_YOUR GOAL:_ From the data that follows, print exactly the lines starting at the one containing "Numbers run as" and ending at the one containing "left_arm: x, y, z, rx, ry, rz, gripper"; include both of them and nothing more.

(Stored records)
******
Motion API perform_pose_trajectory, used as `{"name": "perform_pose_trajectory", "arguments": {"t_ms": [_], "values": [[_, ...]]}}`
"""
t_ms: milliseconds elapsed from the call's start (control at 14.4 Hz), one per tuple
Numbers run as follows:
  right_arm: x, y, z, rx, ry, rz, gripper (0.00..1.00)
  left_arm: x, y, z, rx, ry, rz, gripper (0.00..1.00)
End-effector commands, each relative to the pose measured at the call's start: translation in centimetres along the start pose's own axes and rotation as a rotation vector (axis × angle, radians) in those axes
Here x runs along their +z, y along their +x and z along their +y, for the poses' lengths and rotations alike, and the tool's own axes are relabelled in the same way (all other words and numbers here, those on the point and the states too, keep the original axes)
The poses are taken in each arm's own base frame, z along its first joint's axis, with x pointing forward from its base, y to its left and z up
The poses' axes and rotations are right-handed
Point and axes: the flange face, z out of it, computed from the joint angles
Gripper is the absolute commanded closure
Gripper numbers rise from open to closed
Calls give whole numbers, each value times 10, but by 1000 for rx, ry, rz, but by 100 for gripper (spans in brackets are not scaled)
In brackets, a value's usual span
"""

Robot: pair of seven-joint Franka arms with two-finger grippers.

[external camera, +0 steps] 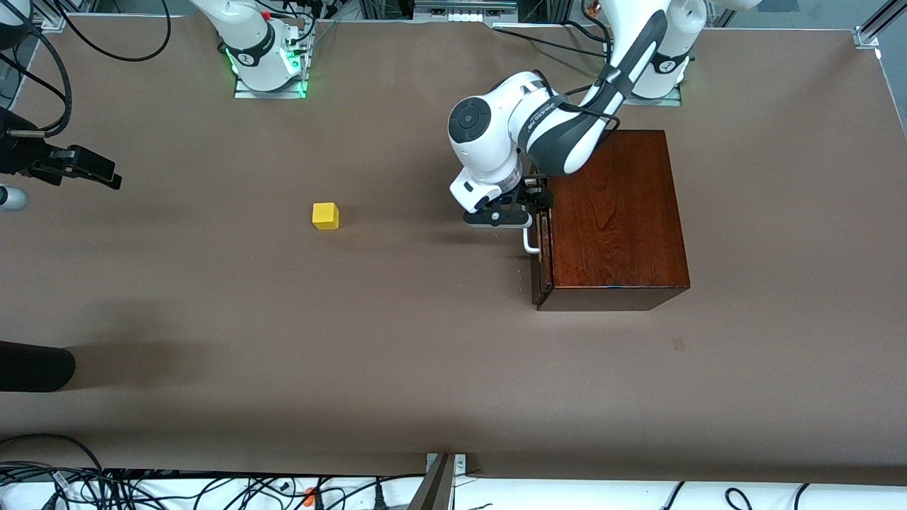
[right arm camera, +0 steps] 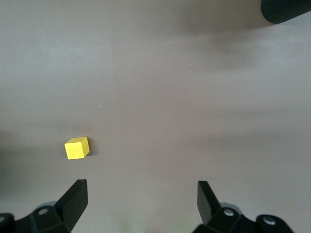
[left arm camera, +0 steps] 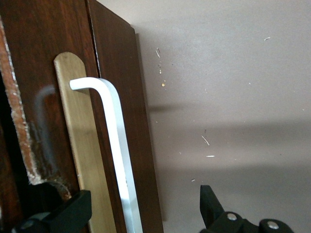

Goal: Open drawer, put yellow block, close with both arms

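The dark reddish-brown box [external camera: 616, 212] stands toward the left arm's end of the table. Its drawer front [external camera: 541, 273] faces the right arm's end and looks shut or nearly so. My left gripper [external camera: 530, 211] is open, with its fingers on either side of the white handle [external camera: 530, 244]. In the left wrist view the handle [left arm camera: 114, 126] runs between the spread fingers of the left gripper [left arm camera: 143, 204], which do not press on it. The yellow block [external camera: 325, 215] lies on the bare table. My right gripper [external camera: 106, 176] hovers open and empty at the right arm's end. The right wrist view shows the block [right arm camera: 77, 148] ahead of that gripper [right arm camera: 141, 189].
A black rounded object [external camera: 35, 365] juts in at the right arm's end, nearer the front camera; a dark shape [right arm camera: 286, 9] shows in the right wrist view. Cables [external camera: 142, 489] lie along the table's front edge. Brown tabletop [external camera: 425, 340] surrounds the block.
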Motion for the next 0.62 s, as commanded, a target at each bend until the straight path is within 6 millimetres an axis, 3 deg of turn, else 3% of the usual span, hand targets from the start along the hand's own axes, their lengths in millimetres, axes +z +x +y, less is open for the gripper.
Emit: {"name": "perform_pose_trajectory", "arguments": {"t_ms": [0, 555], "values": [[-2, 0, 0, 0, 5, 4, 0, 12, -3, 7, -22, 23, 25, 0], [-2, 0, 1, 2, 5, 5, 0, 4, -13, 20, -73, 70, 93, 0]]}}
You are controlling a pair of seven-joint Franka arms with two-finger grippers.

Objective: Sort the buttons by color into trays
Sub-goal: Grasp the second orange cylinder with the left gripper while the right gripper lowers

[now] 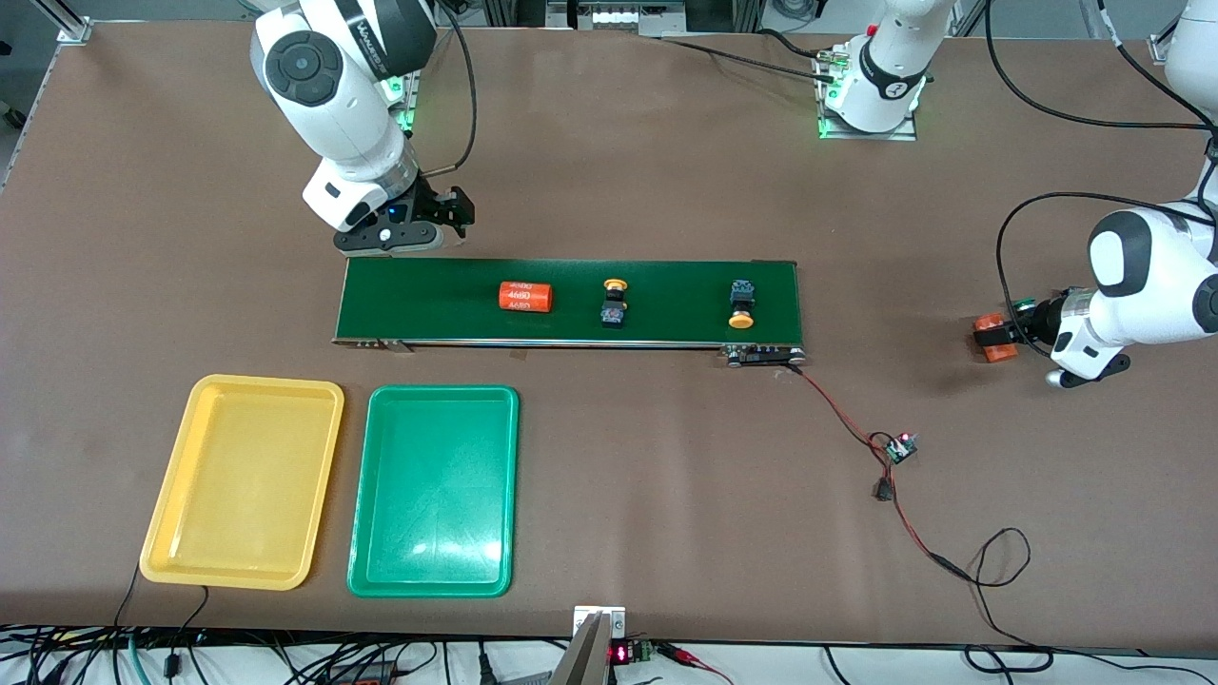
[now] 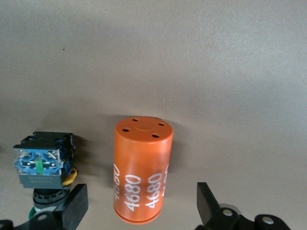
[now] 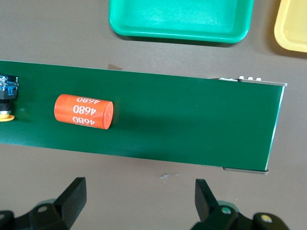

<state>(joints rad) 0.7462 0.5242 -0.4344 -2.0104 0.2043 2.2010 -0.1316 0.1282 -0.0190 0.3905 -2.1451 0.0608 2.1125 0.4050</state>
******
_SOLUTION TO THIS TASK:_
Numbers run as follows:
  right_arm: x, y, z, rx, ry, rz, gripper (0.00..1.00)
  left_arm: x, y, z, rx, ry, rz, gripper (0.00..1.00)

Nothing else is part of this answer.